Let $C(h, k)$ be the point which divides $OQ$ in the ratio $2:3$. Then, using the section formula, we have:
$h = \frac{2(2t) + 3(0)}{2+3} = \frac{4t}{5}$ and $k = \frac{2(t^2) + 3(0)}{2+3} = \frac{2t^2}{5}$
From the above equations, we get $t = \frac{5h}{4}$. Substituting this into the equation for $k$, we get:
$k = \frac{2}{5} (\frac{5h}{4})^2 = \frac{2}{5} \cdot \frac{25h^2}{16} = \frac{5h^2}{8}$
Replacing $h$ with $x$ and $k$ with $y$, the locus of $C$ is $5x^2 = 8y$.
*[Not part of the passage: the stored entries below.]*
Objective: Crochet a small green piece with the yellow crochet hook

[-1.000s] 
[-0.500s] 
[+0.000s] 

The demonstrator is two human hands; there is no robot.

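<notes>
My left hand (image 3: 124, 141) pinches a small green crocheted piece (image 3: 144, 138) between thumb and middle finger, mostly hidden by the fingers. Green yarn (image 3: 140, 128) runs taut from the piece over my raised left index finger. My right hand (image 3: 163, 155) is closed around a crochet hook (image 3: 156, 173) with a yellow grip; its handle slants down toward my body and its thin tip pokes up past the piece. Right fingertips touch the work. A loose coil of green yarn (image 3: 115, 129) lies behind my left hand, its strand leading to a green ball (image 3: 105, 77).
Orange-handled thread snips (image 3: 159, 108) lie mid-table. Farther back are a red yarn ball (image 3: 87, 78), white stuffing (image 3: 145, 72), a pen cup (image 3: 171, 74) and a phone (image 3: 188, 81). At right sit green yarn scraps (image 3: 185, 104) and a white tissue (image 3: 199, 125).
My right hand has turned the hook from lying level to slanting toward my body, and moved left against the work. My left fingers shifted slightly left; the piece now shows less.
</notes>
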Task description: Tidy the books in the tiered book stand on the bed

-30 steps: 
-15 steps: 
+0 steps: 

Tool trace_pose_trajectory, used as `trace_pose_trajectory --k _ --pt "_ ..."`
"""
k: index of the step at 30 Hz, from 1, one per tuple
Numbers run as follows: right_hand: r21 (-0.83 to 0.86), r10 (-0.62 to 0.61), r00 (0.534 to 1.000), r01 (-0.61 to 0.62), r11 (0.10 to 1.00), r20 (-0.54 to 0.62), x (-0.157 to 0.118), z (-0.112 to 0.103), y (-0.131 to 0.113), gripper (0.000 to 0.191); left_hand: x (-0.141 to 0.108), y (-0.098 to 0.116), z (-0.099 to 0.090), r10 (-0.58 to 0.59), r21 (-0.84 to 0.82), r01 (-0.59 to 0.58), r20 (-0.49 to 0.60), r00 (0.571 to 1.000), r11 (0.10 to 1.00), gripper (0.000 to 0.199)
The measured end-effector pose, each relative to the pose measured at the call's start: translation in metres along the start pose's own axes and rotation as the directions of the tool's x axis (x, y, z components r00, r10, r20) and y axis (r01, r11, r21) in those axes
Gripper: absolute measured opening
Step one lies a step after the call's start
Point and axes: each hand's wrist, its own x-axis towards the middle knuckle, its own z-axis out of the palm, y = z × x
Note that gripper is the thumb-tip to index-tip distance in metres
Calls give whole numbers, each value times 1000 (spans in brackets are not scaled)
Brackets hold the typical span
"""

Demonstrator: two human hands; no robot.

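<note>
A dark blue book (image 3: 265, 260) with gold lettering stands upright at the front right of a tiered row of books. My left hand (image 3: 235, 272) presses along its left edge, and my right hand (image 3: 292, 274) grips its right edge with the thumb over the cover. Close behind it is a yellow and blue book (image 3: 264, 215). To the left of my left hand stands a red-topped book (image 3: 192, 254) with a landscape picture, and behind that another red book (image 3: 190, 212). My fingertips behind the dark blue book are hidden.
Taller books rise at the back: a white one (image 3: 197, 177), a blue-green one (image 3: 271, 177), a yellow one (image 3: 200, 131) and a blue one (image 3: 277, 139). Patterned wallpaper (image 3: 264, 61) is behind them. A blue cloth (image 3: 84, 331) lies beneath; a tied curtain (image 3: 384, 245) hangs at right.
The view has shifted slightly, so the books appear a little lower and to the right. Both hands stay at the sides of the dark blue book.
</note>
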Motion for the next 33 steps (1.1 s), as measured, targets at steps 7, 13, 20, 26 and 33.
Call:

The equation of the chord of the curve $5x^2 = 8y$ bisected at the point $(1, 2)$ is given by $T = S_1$, where $T = 5x(1) - 4(y+2)$ and $S_1 = 5(1)^2 - 8(2)$.
So, $5x - 4y - 8 = 5 - 16 = -11$.
Therefore, $5x - 4y - 8 + 11 = 0$, which simplifies to $5x - 4y + 3 = 0$.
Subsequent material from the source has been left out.